Copyright 2006 The New York Times Company
Yesterday's New York Times featured an article on Richard Burdett's upcoming exhibit on cities at the Venice Bienalle. Burdett is adviser to Ken Livingston (mayor of London). From the article:
"Is it possible to make new civic centers, new housing, which make people's lives hell?" he asked, speaking by telephone.
"The answer is yes," he answered. "Flip that around and ask, if that's the case, can you design squares, streets, buildings that can provide the possibility of a more integrated society?"
Mr. Burdett's topic, which five years ago might have been a gently heated discussion among colleagues, is now a global flashpoint. Cities are terrorist targets - New York, London, Madrid. Cities are the staging grounds for riots, Paris most recently. And cities everywhere are magnets for immigration, welcome or not. According to population projections, 75 percent of all people will live in a few dozen cities by 2030...
Mr.

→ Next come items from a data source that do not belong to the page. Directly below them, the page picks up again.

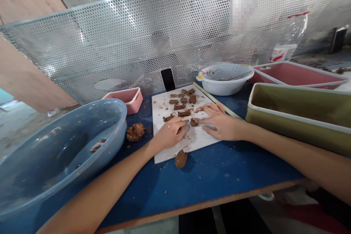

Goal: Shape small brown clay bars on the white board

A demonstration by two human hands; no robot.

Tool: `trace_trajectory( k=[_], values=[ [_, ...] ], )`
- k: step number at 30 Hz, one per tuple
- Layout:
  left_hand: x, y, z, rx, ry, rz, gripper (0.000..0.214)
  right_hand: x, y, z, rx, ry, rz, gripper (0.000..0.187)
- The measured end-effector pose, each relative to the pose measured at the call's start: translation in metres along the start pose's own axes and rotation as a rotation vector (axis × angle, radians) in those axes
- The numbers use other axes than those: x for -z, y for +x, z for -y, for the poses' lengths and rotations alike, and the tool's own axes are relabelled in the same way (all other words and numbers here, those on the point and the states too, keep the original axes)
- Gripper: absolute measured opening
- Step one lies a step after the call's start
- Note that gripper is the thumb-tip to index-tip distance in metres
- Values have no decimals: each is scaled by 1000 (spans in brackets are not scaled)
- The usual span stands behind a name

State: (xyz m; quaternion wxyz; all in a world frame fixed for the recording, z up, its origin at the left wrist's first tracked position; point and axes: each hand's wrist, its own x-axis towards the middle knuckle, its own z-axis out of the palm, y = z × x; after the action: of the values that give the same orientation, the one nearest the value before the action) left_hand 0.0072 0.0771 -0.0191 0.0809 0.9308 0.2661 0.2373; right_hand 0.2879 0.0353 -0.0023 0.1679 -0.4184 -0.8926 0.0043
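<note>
A white board (161, 153) lies on the blue table with several small brown clay-like pieces on it, some shaped like little blocks with feet. My left hand (170, 132) rests low over the board, its fingers curled together around a small dark spot that I cannot make out. Spread wide, the fingers of my right hand (219, 121) reach in from the right. Its index fingertip touches a small brown lump (194, 122). Behind both hands sit a brown block (184, 113) and another block (179, 107). A larger brown lump (181, 159) lies at the board's near edge.
On the left stand a big blue basin (120, 117) and a small pink box (135, 104), with a crumbly brown lump (135, 132) nearby. A phone (168, 79) leans against a perforated metal screen (131, 40). To the right are a white basin (225, 87) and a green box (296, 126).
</note>
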Motion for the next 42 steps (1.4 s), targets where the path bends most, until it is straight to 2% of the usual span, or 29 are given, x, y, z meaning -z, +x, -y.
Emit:
trace_trajectory(
  k=[7, 13, 21, 25, 42],
  values=[
    [-1, -1, 2, 12, -3, -11, 32, -6, 3, -5, -22, -5, -7, 39],
    [1, 0, 0, -5, -7, -20, 28, -7, 2, -10, 79, -8, -92, 32],
    [2, 0, -1, -16, -9, -40, 28, -12, 4, -9, 69, -25, -151, 32],
    [3, 0, -2, -8, -18, -36, 26, -10, 3, -9, 113, -10, -119, 32],
    [2, 0, -2, -10, -19, -46, 27, -8, 5, -12, 121, -10, -80, 33]
  ],
)
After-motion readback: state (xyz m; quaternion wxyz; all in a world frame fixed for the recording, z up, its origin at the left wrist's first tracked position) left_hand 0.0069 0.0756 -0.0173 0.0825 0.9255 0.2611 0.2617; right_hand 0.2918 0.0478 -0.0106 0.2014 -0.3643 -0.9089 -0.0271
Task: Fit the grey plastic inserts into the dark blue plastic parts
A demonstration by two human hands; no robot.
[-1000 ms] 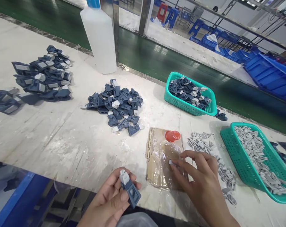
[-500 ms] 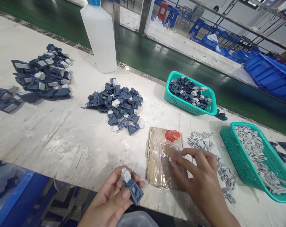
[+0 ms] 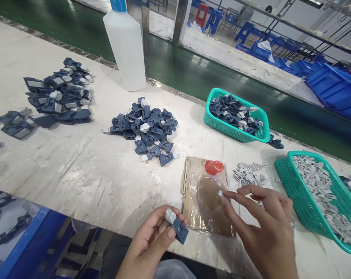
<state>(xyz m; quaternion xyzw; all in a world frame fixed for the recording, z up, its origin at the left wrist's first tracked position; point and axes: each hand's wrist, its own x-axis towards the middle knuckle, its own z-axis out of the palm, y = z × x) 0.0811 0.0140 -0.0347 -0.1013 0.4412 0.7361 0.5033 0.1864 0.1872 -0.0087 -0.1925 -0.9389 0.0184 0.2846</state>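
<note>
Between the thumb and fingers of my left hand (image 3: pixel 155 236) is a dark blue plastic part (image 3: pixel 179 231) with a light grey piece (image 3: pixel 170 216) at its upper end. My right hand (image 3: pixel 265 221) pinches a small whitish piece (image 3: pixel 221 193) between thumb and forefinger. That piece is over the right side of a cardboard sheet (image 3: pixel 190 193) with a glossy, wet-looking surface. A small red cup (image 3: pixel 214 167) lies at the sheet's far end. Loose small grey pieces (image 3: pixel 248 173) are spread beyond my right hand, which hides some of them.
Two piles of blue-and-grey parts, one in the middle (image 3: pixel 152 124) and one at left (image 3: pixel 59 93), lie on the table. A green basket (image 3: pixel 236 133) holds similar parts; another green basket (image 3: pixel 294 197) holds grey pieces. A white bottle (image 3: pixel 126 50) stands by the green belt (image 3: pixel 178 58).
My right hand has moved right with the small whitish piece, across the cardboard. My left hand, with the blue part, has shifted slightly right. The view has shifted a little.
</note>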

Burdett said that his exhibition and its conclusions will be political as well as architectural and the work of a planner.
"I don't think you can talk about issues that matter, in the design of cities, without talking about which political system delivers the better quality of life," he said. "Does democracy work? There are many models of civic intervention."
And in his travels to date, which system seems to be the winner?
"On the 6th of September, I will tell you," he said."
I'd like to have seen Metro Manila on Burdett's list but then we share the plight of Joburg, Caracas, Sao Paolo and the other megacities.
A description from the Vienna Bienalle site:
"The exhibition will tackle the key issues facing cities today: from migration and growth, to mobility and sustainable development. It will examine the role of architects and architecture in constructing democratic and sustainable urban environments, and their links to policymaking, governance and social cohesion. The exhibition will feature cities with a global reach, the majority with populations above five million people. It will paint a narrative of urban experiences from four continents across the globe, including Shanghai, Mumbai and Tokyo in Asia; Mexico City, São Paulo and New York in the Americas; Lagos and Johannesburg in Africa; Beirut and Istanbul in the Mediterranean arc; and European cities including London, Berlin and Moscow along with the urban regions of Catalonia, and Northern Italy (Milan, Turin, Genoa). In addition to this international panorama, the 2006 Venice Architecture Biennale will propose a manifesto for Cities of the 21st Century – focussing on the potential of cities to contribute to a more sustainable, democratic and equitable world."